Carrier-driving CO2 separation by amine-rich membranes with intercalated graphene oxide

Abstract

Amine-rich facilitated transport membranes (FTMs) attract great interest in intensifying the membrane-based CO₂ separation processes. The high-molecular-weight polyvinylamine (PVAm) polymers containing fixed-site carriers of the amino groups were used to prepare highly CO₂-permeable membranes. The sterically hindered PVAm polymers of poly(N-methyl-N-vinylamine) and poly(N-isopropyl-N-vinylamine) were obtained by functionalization of PVAm to provide superior CO₂ solubility.

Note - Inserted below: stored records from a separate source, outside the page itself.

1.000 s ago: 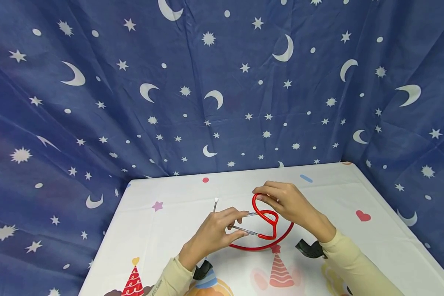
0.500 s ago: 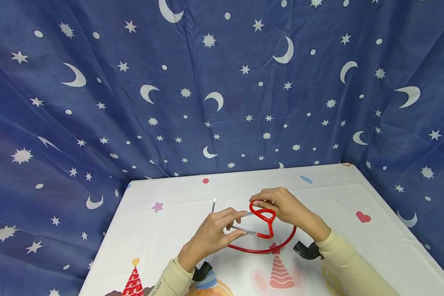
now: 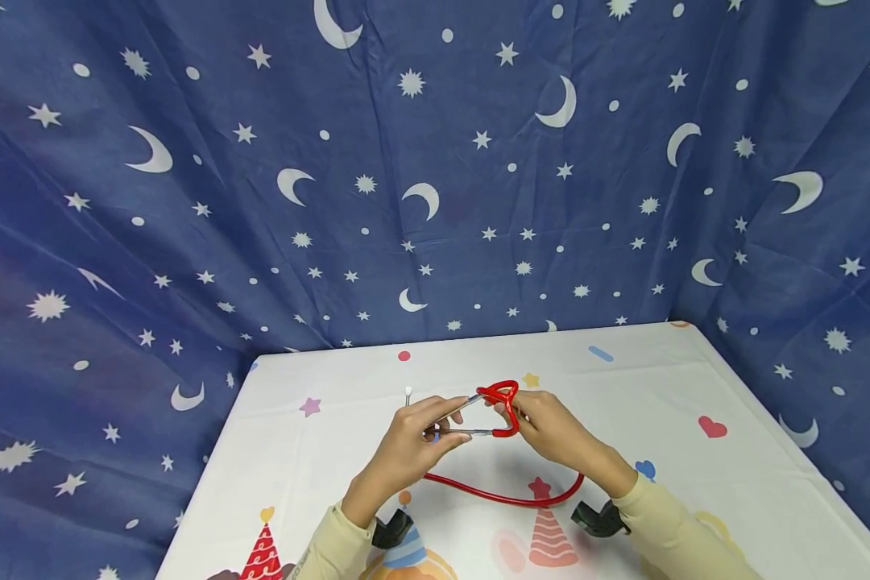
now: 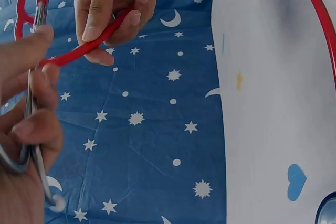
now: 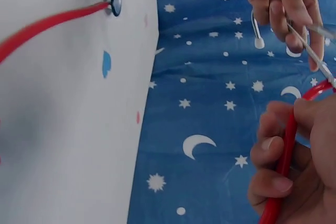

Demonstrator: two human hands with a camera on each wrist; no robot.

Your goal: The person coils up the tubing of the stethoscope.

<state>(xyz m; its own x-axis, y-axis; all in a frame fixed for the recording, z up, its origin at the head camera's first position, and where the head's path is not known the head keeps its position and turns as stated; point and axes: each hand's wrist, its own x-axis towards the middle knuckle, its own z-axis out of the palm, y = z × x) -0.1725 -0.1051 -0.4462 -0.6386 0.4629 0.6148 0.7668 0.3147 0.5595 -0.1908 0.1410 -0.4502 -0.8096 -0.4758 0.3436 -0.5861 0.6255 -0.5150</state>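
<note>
A red stethoscope (image 3: 507,499) is held between both hands above the table. My left hand (image 3: 409,443) grips its metal ear tubes (image 3: 478,432); a white ear tip (image 3: 408,391) pokes up behind the fingers. On the right, my right hand (image 3: 551,427) holds the red tubing just past the fork, with fingers curled round it in the right wrist view, where the tubing (image 5: 286,153) runs through them. From there the tube curves down in a loop toward the near side. The round chest piece (image 5: 116,2) lies on the tablecloth, hidden by the left hand in the head view.
A white tablecloth (image 3: 319,467) printed with party hats, stars and hearts covers the table. Behind and beside it hangs a blue curtain (image 3: 464,266) with moons and stars. Black mounts (image 3: 598,519) sit under both wrists.
The red fork has shifted left and up, with the ear tubes tilting with it. My right hand has moved lower and nearer, from the top of the loop to the tubing behind the fork.
</note>
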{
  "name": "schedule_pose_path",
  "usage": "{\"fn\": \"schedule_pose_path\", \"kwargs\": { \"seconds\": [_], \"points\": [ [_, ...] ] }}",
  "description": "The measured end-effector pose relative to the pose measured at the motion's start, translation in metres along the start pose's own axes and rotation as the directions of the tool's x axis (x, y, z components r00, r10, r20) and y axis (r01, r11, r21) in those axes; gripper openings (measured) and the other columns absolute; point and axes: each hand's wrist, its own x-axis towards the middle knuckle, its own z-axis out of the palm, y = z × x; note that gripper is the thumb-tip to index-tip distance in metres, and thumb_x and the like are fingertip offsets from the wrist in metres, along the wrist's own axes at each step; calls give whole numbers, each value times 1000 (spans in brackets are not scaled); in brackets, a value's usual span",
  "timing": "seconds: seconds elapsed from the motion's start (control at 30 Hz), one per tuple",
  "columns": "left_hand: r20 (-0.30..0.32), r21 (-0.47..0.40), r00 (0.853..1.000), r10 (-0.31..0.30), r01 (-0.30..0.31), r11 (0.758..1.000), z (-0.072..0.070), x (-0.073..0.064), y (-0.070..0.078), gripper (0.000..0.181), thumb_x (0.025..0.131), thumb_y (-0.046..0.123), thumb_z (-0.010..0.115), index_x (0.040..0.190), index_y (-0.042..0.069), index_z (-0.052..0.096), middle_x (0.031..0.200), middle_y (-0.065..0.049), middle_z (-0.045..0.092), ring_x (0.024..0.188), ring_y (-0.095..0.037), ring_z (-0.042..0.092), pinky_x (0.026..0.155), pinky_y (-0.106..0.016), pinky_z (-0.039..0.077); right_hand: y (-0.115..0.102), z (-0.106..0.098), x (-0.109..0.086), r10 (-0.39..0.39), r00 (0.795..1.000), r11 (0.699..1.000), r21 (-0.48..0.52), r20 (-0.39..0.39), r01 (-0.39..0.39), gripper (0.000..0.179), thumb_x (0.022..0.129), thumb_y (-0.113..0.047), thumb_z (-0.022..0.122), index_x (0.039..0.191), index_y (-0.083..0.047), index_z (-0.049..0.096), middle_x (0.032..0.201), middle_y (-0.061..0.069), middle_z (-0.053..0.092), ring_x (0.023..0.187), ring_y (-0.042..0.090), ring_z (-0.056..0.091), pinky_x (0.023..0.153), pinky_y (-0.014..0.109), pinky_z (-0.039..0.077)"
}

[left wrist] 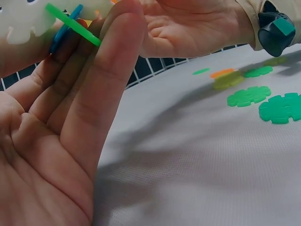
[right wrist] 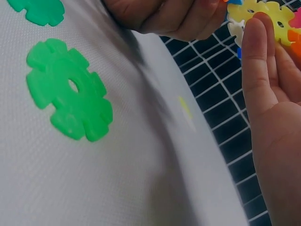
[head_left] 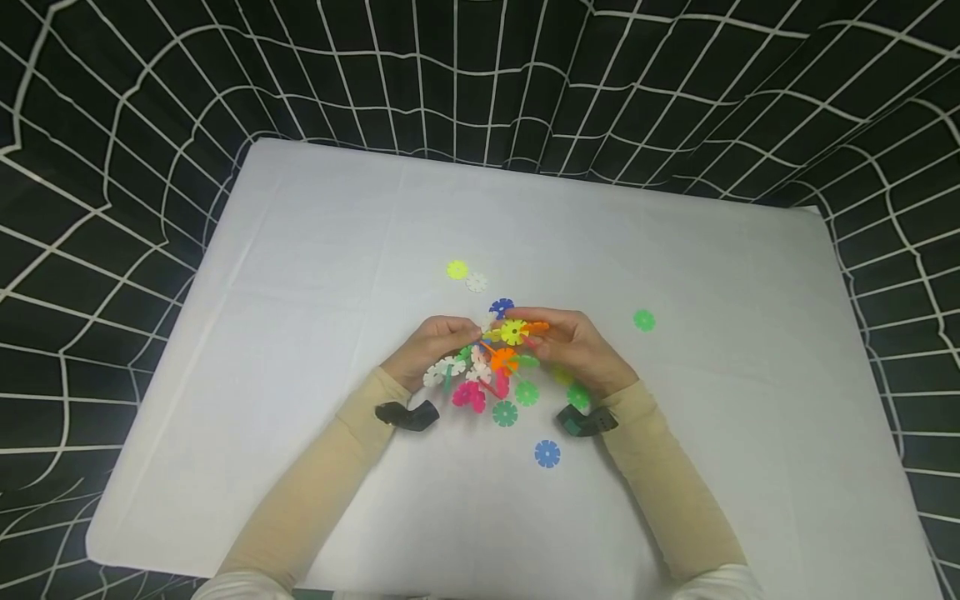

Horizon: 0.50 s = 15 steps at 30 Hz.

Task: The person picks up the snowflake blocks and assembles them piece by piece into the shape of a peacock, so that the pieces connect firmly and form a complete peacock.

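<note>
Both hands hold a cluster of joined plastic snowflake discs [head_left: 504, 360] above the table, in pink, white, orange, yellow, blue and green. My left hand [head_left: 431, 343] grips its left side, thumb on top near the white discs [head_left: 450, 367]. On the other side my right hand [head_left: 579, 343] has thumb and fingers around the part with a yellow disc [head_left: 514, 332] and an orange disc [head_left: 537, 327]. The left wrist view shows a thin green disc [left wrist: 75, 26] against the left hand's fingers. In the right wrist view the yellow disc [right wrist: 256, 10] shows behind the right fingers.
Loose discs lie on the white table [head_left: 337, 233]: a blue one [head_left: 547, 453] in front, green ones [head_left: 506, 413] below the cluster, another green one [head_left: 644, 320] to the right. A yellow disc [head_left: 457, 269] and a white disc [head_left: 476, 282] lie behind. Black grid cloth [head_left: 495, 83] surrounds the table.
</note>
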Motion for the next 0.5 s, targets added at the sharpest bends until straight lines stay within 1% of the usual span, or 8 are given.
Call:
{"fn": "schedule_pose_path", "kwargs": {
  "seconds": [0.13,0.3,0.5],
  "points": [
    [4,-4,1000,-3,3,1000,0,0,0,25,99,17,54,86,21,75,76,10,67,77,-6,59,71,-19,50,0,1,0,-5,1000,1000,17,-3,6,46,94,-14,70,139,-9,60,143,2,61,130,19,59,107,37,53],
    [9,-17,1000,-3,3,1000,0,0,1,25,99,16,54,87,22,75,78,10,68,79,-6,61,73,-20,51,0,2,1,-14,1000,1000,23,-3,14,45,96,-7,65,140,-9,60,142,1,62,130,18,59,107,37,52],
    [-9,-1,1000,-7,7,1000,-1,0,1,24,98,17,55,86,21,75,78,10,68,82,-7,60,79,-22,50,-1,2,1,-27,1000,1000,17,6,27,45,97,-10,66,141,-7,58,143,3,61,131,18,59,108,36,51]
  ]
}}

By loading the mobile carriers of amino acid salt (AAS) and CO₂-philic graphene oxide (GO), the prepared FTMs render enhanced CO₂ permeance and CO₂/N₂ selectivity. The d-spacing of 8.8 Å and the ultramicropores of 3.5 Å from GO nanosheets provide the combination of both selective surface flow and molecular sieving mechanisms to achieve improved CO₂ permeance and CO₂/N₂ selectivity. In addition, the intercalation of GO hinders N₂ transport through the membrane due to a longer pathway, while the mobile carriers of AAS introduced into the PVAm matrix facilitate CO₂ transport through the selective layer. Therefore, the CO₂/N₂ selectivity of the prepared FTMs was significantly enhanced to 171 based on the intensified carrier-driving transport mechanism. It can be concluded that amine-rich membranes based on both fixed and mobile carriers of the amino groups together with intercalated GO can synergistically improve the CO₂/N₂ separation performance, and be potentially applied for CO₂ capture from flue gas.